Placate le passioni e grazie al silenzio confortante che regnava per molte miglia attorno alla fortezza, dove ogni forma di vita era stata decimata, i greci recuperarono la loro vera indole. Alleggeriti dal fardello della fatica, le loro menti prosperarono con idee ereditate. Fra di loro discutevano sui meriti della filosofia di Zenone e sulla poesia di Senòfane. Ridussero le pietre colorate in polvere e la bollirono nel grasso animale per farne dei colori. Composero una pittura murale nel ricordo della loro patria su un lato della fortezza per commemorare la gloria della loro civiltà: qui la splendida Acropoli e il sontuoso Stadio; là una legione che torna trionfante dalla guerra egiziana, portando come trofei schiavi, tessuti preziosi, decorazioni. Gli uomini avevano un aspetto autoritario, le donne erano snelle e dalla pelle lattea. La leggenda non fornisce tale dettaglio, perciò mi dovrai perdonare se cerco di infiorettare il mio racconto ma fallisco nell'intento, poiché nessuna parola inglese può descrivere la perfezione della tribù greca.

Loro dipingevano, loro filosofeggiavano. Si occupavano di speculazione sulla geometria. Misurarono i rapporti tra forme e piani e li codificarono in un'algebra astrusa.

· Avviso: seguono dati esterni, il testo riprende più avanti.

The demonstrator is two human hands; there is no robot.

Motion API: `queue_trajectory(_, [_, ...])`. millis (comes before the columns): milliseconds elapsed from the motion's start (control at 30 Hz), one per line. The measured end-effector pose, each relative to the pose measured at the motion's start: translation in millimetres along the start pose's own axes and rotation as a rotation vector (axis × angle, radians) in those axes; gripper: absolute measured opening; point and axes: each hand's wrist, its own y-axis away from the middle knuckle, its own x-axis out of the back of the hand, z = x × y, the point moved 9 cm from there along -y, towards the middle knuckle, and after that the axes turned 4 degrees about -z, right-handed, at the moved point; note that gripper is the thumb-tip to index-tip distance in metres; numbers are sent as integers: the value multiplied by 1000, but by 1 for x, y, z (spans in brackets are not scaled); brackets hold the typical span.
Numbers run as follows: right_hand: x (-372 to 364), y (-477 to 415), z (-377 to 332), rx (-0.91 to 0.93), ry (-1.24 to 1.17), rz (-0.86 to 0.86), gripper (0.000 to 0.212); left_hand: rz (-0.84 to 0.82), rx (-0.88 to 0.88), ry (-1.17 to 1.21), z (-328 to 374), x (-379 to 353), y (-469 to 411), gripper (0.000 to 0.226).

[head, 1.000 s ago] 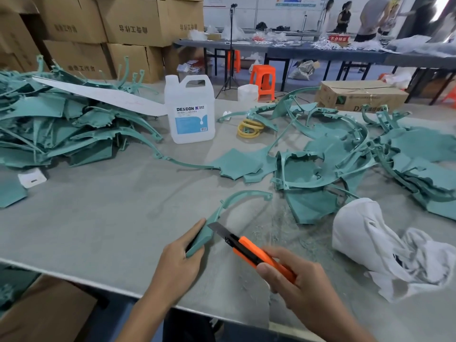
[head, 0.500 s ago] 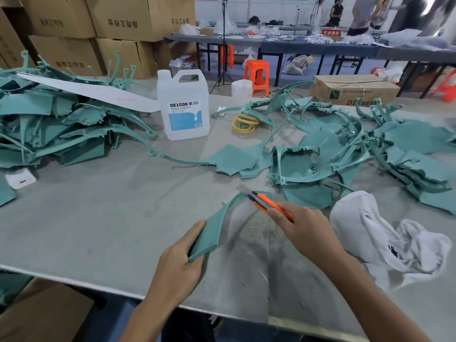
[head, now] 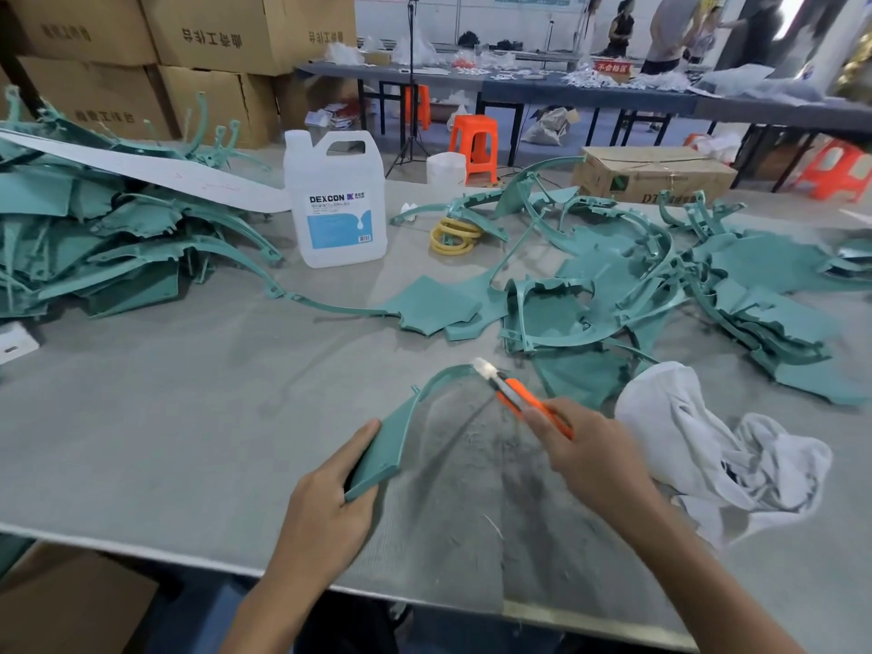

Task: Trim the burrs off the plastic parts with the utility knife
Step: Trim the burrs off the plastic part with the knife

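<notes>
A curved teal plastic part [head: 401, 429] lies on the grey table [head: 188, 417] in front of me. My left hand [head: 325, 507] grips its wide near end, thumb along the left edge. In my right hand [head: 590, 457] I hold an orange utility knife [head: 528, 401]; its blade tip sits at the far, narrow end of the part's arc. Plastic shavings lie on the table between my hands.
Teal parts are piled at the left [head: 94, 238] and spread across the right [head: 660, 295]. A white DEXCON jug [head: 337, 205] and yellow rings [head: 453, 236] stand behind. A white cloth [head: 708, 446] lies to the right of my right hand. People stand at far tables.
The knife has travelled along the part's curve from the near end by my left hand to the far tip. My left hand kept its hold.
</notes>
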Motion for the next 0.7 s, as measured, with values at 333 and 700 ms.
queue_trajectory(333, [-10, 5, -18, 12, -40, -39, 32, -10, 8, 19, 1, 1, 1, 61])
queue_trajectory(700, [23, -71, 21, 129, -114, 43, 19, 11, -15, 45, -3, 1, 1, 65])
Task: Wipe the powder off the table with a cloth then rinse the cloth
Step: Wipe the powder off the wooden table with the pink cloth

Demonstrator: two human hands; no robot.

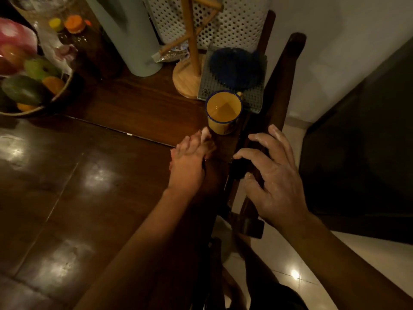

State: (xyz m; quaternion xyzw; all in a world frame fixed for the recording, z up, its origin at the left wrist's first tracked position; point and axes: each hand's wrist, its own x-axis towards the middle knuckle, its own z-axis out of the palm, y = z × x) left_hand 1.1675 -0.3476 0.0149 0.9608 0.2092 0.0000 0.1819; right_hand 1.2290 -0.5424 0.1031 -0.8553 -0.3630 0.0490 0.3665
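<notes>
Several fruits, green and orange, fill a woven bowl (55,95) at the far left of the dark wooden table (111,175). Behind it stand small bottles with a yellow cap (55,23) and an orange cap (73,23). Next comes a tall grey-green cylinder (134,41), then a wooden mug tree (190,63) in front of a white perforated basket (234,23).

Right of the mug tree a grey grid mat (253,101) carries a dark blue fluffy pad (237,68), which may be the cloth; the dim light does not let me tell. A yellow enamel mug (224,113) with a blue rim stands just in front of the mat, near the table's right edge.

The left hand (190,162) lies on that edge just short of the mug, fingers straight and together, gripping nothing. Pale powder (205,133) coats its fingertips.

Beyond the edge, the right hand (274,175) is spread with loosely bent fingers over the top rail of a dark wooden chair (288,81). It holds nothing that shows, and whether it touches the rail is unclear. Its fingers look dusted pale too. Light floor tiles (312,265) lie below.
</notes>
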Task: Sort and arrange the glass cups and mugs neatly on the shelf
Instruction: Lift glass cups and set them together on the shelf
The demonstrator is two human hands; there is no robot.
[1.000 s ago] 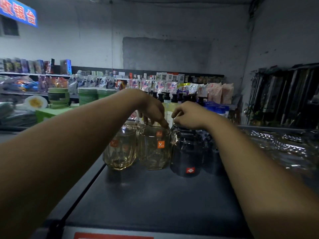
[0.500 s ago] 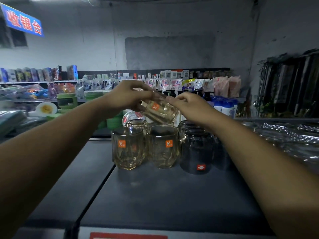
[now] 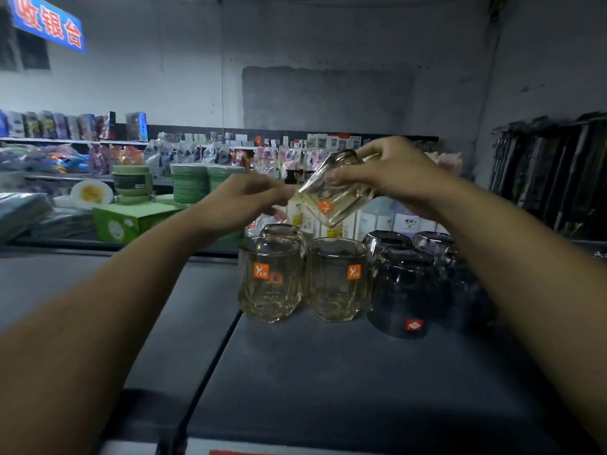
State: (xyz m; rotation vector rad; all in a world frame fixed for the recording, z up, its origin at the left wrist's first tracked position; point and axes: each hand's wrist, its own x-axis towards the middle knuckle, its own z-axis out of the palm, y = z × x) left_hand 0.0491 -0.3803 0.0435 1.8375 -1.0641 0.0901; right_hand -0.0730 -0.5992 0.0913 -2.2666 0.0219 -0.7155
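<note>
**Step in hand: one amber cup aloft, awaiting placement**

We judge the current step to be the transfer of a single cup into the row. The held cup (image 3: 335,192) is in the air, tilted, above and behind the two amber cups (image 3: 270,284) that stand side by side on the shelf (image 3: 328,372). The right hand (image 3: 394,178) grips it from above, fingers and thumb curled round its wall. The left hand (image 3: 243,201) has its fingers bunched, with the tips at the cup's lower edge; we cannot tell whether they pinch the glass.

The dark cups (image 3: 405,290) are grouped just beside the amber pair, on the right.

The next move calls for levelling the cup and setting it down with its own kind, without knocking the neighbouring rims.

Markings: each amber cup carries an orange sticker (image 3: 354,271) with a white Y-like mark; the front dark cup carries a red sticker (image 3: 414,325), which we cannot read. The blue sign (image 3: 49,26) reads 收银台.
</note>
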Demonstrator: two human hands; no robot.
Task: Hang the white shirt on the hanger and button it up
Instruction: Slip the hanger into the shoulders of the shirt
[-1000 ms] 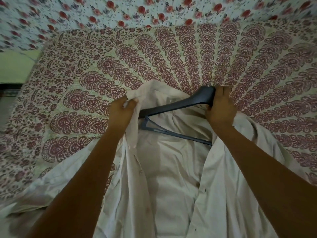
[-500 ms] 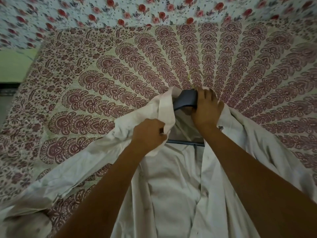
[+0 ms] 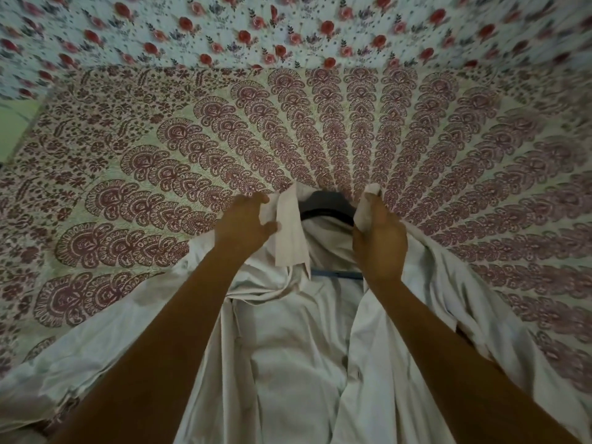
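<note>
The white shirt (image 3: 298, 363) lies open on the bed, front upward, collar at the far end. A dark hanger (image 3: 326, 213) sits inside it; only its neck and a stretch of its lower bar show between the collar flaps. My left hand (image 3: 246, 225) holds the left collar flap, thumb against the cloth. My right hand (image 3: 379, 238) grips the right collar flap, whose tip sticks up above the fingers. Both shirt fronts lie apart, unbuttoned.
A bedspread (image 3: 160, 174) with a maroon fan pattern covers the bed under the shirt. A rose-print sheet (image 3: 288, 30) runs along the far edge. A green wall (image 3: 12, 136) shows at the left.
My right hand left the hanger's neck and took the right collar flap. My left hand moved up to the left collar flap. The shirt's shoulders now cover the hanger arms.
</note>
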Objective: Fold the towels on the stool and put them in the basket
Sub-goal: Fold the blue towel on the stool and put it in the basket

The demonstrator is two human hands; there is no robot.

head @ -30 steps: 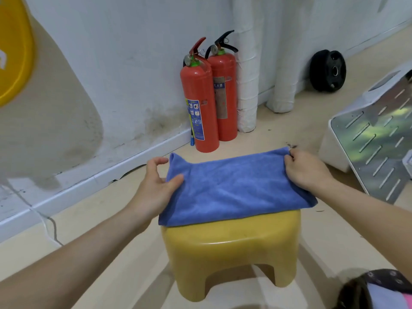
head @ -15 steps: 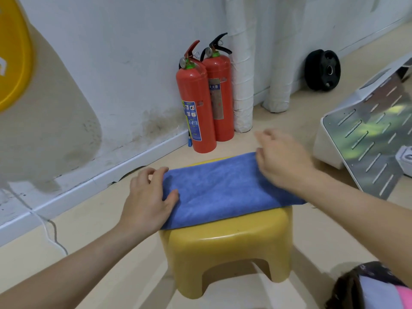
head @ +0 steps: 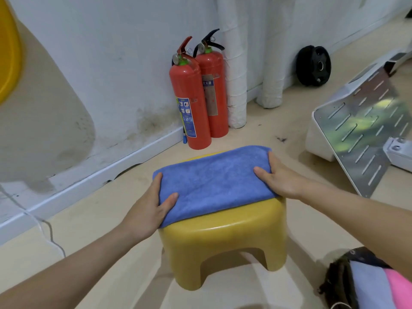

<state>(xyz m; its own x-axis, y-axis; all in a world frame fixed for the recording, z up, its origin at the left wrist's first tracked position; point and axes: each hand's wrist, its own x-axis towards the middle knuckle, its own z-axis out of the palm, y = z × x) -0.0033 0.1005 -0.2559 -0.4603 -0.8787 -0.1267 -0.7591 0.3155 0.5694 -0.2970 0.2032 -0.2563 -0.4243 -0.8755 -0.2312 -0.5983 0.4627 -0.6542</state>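
In the head view, the folded blue towel is lying across the top of the yellow stool. The left hand is pinching the towel's left end with the thumb on top, where half a second ago it was pressing flat. The right hand, earlier sweeping over the towel's middle, is now gripping its right end the same way. A dark basket is sitting on the floor to the stool's right, nearer the camera.
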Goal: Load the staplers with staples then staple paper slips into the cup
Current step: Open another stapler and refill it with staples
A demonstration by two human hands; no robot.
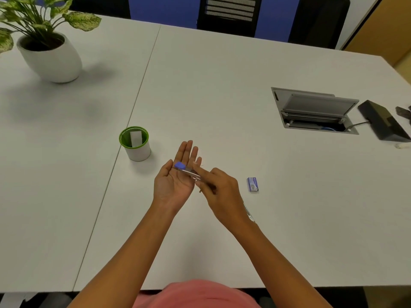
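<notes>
The right hand [219, 185] forms a closed grip: its fingers curl and pinch the thin metal part of a small stapler [185, 170], with the forefinger laid along the top. The stapler has a blue end that points toward the cup [139, 152]. It lies across the left hand [175, 181], which makes no grip; that hand is open, palm up, fingers straight and together, carrying the stapler at the base of the fingers. Both hands are held above the pale grey surface [222, 85], to the right of the cup and a little nearer the person than it. The cup is white with a green rim, stands upright, and has one white paper slip [136, 138] standing inside it against the far wall. Further right of the cup, beyond the hands, a small blue staple box [252, 184] lies flat on the surface. Beside the right wrist, on the side away from the cup, a thin silvery piece [248, 212] shows; what it is cannot be told. Far right of the cup and slightly farther back is an open grey cable hatch [315, 112] set into the surface, with a black device [382, 121] just past it. Far left of the cup and well behind it stands a leafy plant in a white pot [53, 58]. A black chair [229, 12] stands beyond the far edge.
</notes>
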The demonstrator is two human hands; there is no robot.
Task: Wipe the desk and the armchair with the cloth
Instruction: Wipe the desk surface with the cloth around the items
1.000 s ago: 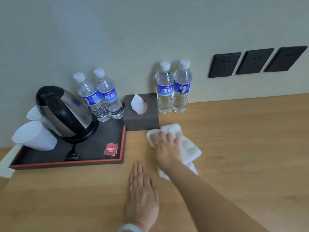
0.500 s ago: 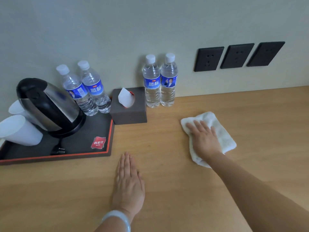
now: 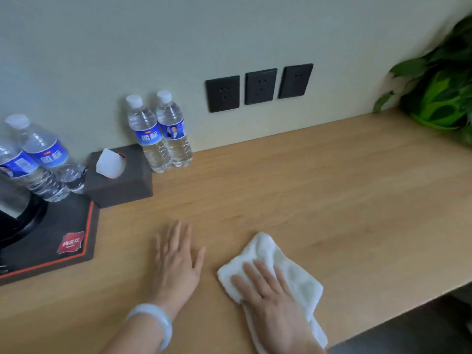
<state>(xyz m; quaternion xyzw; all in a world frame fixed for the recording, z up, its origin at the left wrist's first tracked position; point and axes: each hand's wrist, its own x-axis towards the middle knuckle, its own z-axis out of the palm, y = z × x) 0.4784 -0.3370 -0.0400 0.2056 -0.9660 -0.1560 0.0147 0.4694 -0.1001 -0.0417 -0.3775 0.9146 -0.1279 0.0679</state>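
A: Right hand [image 3: 272,300]?
B: Flat, fingers spread, palm pressing the white cloth [image 3: 293,279] onto the desk [image 3: 319,195] near its front edge. Not gripping it.
A: Left hand [image 3: 177,261]?
B: Open, flat on bare wood just beside the cloth, holding nothing. Pale bangle [image 3: 153,320] on the wrist.
A: Textures?
B: Cloth fluffy, crumpled; desk smooth light woodgrain. Dark boxy tissue box [image 3: 122,182] further back left.

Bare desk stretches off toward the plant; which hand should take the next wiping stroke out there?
Right. The right hand already lies flat on the white cloth, on the plant side, with open desk ahead. The left hand rests flat on bare wood with no cloth, nearer the tray.
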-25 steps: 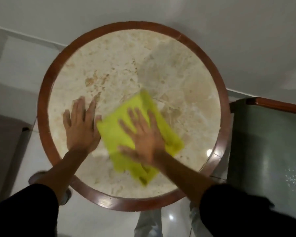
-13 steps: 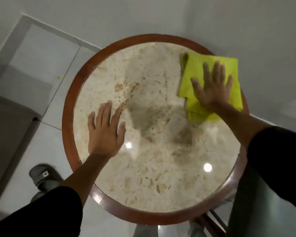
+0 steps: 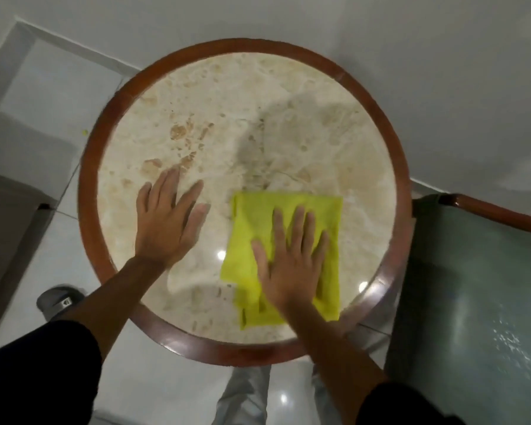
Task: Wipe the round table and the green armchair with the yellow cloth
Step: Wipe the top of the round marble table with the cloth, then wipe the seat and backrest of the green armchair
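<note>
Right hand presses yellow cloth flat on round table.

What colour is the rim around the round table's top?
Reddish-brown, like polished wood; the rim shows best in the head view, circling the beige top.

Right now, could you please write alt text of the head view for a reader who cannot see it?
Seen from above, the right hand presses a yellow cloth flat on a round table with a marble top and wooden rim. The left hand lies flat on the marble beside the cloth. A green armchair stands at the right, untouched.
</note>
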`<state>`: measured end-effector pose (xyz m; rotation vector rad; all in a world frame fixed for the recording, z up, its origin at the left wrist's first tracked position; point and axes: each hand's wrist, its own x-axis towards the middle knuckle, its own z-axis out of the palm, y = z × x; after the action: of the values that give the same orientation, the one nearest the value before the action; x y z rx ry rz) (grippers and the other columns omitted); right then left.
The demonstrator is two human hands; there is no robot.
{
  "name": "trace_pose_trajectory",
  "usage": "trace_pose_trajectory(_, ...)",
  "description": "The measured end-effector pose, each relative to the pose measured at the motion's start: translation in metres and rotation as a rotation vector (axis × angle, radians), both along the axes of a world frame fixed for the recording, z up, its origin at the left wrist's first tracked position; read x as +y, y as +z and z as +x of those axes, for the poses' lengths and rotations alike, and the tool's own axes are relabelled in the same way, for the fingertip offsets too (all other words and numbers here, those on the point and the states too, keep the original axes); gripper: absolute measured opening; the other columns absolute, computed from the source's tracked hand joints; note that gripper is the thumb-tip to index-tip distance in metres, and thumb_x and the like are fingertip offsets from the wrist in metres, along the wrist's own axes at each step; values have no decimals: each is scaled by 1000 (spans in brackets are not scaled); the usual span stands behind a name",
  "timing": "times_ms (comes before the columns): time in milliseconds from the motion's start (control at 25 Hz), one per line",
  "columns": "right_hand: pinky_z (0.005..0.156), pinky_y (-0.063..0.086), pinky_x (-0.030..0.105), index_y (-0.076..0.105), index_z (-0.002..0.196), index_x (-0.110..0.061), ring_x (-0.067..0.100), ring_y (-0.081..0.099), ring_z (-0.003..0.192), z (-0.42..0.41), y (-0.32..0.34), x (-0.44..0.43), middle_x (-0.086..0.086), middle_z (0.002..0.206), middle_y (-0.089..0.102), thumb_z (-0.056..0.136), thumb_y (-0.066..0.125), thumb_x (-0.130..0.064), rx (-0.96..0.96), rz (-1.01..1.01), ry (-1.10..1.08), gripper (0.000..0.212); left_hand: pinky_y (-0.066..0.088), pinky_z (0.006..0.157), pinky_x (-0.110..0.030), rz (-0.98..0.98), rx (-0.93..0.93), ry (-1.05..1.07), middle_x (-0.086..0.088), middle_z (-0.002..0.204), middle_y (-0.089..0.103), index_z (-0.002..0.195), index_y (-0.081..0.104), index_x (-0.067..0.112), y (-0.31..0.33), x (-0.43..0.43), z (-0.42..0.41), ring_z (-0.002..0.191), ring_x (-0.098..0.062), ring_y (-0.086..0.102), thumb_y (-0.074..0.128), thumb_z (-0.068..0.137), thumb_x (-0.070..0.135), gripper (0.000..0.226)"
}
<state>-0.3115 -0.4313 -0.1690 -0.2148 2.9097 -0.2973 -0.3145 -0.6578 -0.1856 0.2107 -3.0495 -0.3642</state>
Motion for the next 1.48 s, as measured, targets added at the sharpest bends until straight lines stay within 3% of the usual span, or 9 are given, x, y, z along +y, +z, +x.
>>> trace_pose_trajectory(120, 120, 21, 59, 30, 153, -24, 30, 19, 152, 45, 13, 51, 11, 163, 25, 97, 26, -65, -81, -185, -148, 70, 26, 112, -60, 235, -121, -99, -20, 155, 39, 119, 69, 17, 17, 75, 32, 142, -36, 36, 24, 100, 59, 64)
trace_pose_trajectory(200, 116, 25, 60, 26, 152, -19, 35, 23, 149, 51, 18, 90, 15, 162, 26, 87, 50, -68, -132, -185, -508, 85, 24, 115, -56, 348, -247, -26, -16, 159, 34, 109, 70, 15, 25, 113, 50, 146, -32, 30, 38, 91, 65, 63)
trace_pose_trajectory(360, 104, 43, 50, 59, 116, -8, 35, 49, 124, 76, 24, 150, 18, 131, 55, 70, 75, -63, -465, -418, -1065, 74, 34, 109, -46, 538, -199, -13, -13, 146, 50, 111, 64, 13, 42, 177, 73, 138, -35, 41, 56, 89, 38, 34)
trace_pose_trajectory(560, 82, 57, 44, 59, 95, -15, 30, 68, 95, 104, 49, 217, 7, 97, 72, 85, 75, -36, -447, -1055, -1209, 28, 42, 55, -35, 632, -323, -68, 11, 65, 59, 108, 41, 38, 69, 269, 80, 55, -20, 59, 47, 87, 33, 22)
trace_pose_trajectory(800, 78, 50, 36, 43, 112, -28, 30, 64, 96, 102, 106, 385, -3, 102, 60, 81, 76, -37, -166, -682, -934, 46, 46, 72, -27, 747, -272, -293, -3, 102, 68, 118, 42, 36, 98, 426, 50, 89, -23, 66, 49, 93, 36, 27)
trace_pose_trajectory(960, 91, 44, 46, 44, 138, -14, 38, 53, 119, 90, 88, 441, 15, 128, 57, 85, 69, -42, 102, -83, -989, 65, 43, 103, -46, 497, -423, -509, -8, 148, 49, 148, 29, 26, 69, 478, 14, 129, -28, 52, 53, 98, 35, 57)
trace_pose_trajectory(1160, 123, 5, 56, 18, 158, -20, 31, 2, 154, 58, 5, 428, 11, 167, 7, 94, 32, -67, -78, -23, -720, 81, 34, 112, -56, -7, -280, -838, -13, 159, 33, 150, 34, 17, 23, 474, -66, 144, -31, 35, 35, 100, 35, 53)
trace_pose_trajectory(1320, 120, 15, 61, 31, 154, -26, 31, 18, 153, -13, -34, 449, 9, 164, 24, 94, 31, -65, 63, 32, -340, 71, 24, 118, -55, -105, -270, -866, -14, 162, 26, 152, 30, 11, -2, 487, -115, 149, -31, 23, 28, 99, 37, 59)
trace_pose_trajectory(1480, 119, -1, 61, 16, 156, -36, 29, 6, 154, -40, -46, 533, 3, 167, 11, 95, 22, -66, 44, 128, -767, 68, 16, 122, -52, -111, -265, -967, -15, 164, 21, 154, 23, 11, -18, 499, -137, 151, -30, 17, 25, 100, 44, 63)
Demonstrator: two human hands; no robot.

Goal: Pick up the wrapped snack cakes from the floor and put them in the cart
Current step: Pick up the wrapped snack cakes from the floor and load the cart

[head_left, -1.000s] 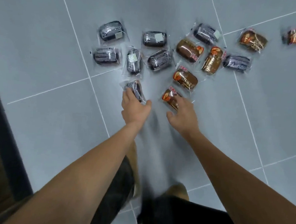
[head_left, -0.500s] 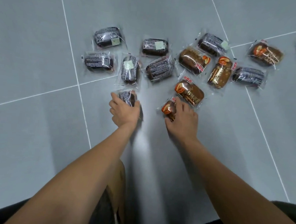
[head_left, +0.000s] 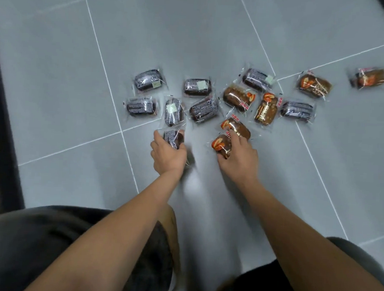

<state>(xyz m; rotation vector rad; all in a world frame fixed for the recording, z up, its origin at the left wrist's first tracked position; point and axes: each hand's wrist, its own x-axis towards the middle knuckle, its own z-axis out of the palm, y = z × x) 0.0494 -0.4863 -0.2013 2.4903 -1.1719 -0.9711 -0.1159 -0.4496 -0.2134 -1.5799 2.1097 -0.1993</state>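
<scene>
Head cam looking straight down at a grey tiled floor (head_left: 56, 74) with a bunch of wrapped snack cakes scattered over it. The left hand (head_left: 168, 155) has its fingers and thumb curled round a dark cake (head_left: 173, 138) in clear wrap, the nearest one on that side. The right hand (head_left: 239, 158) is gripping a brown cake with orange print (head_left: 220, 145), thumb underneath and fingers over the top. Honestly can't tell if either one is off the tiles or just being grabbed.

Everything else lies on the floor beyond the hands. Another brown cake (head_left: 236, 127) sits right at the right fingertips, its wrapper touching the held one. Just past the left hand there's a dark cake with a pale label (head_left: 174, 111), and dark ones around it (head_left: 140, 106) (head_left: 148, 79) (head_left: 198, 86) (head_left: 204, 109). Further right there's a tight bunch: two brown cakes side by side (head_left: 239, 97) (head_left: 266, 109), with a dark one behind (head_left: 258, 78) and another to the right (head_left: 297, 110). Two more brown ones lie further out to the right (head_left: 315, 85) (head_left: 370, 78), the last one blurry and well apart from the rest.

A dark strip (head_left: 4, 111) runs down the left edge, and the person's dark shorts (head_left: 34, 248) fill the bottom.
</scene>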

E tutta questa civilizzazione la elargirono ai loro schiavi più intelligenti e alla progenie mulatta. Con il passare del tempo nella radura della giungla fu creata una nuova mirabile tribù; una tribù di neri di tutte le sfumature che poteva combattere con le pure e semplici abilità dei loro avi africani, ma le cui menti erano agghindate con il decoro della cultura greca. L'originalità della loro essenza si diffuse come una piaga benefica per tutta la regione, sebbene nel corso dei secoli l'oscurità della giungla e della mente africana facesse resistenza. L'entusiasmo della penetrazione iniziale lasciò il posto all'apatia e alla spossatezza. La mente africana rifiutò con tenacia l‟estasi dell'astrazione. La nuova tribù, nata da processi di estinzione, a sua volta si estinse. La boscaglia rivendicò il suo territorio, ricoprì la pittura murale e la fortezza.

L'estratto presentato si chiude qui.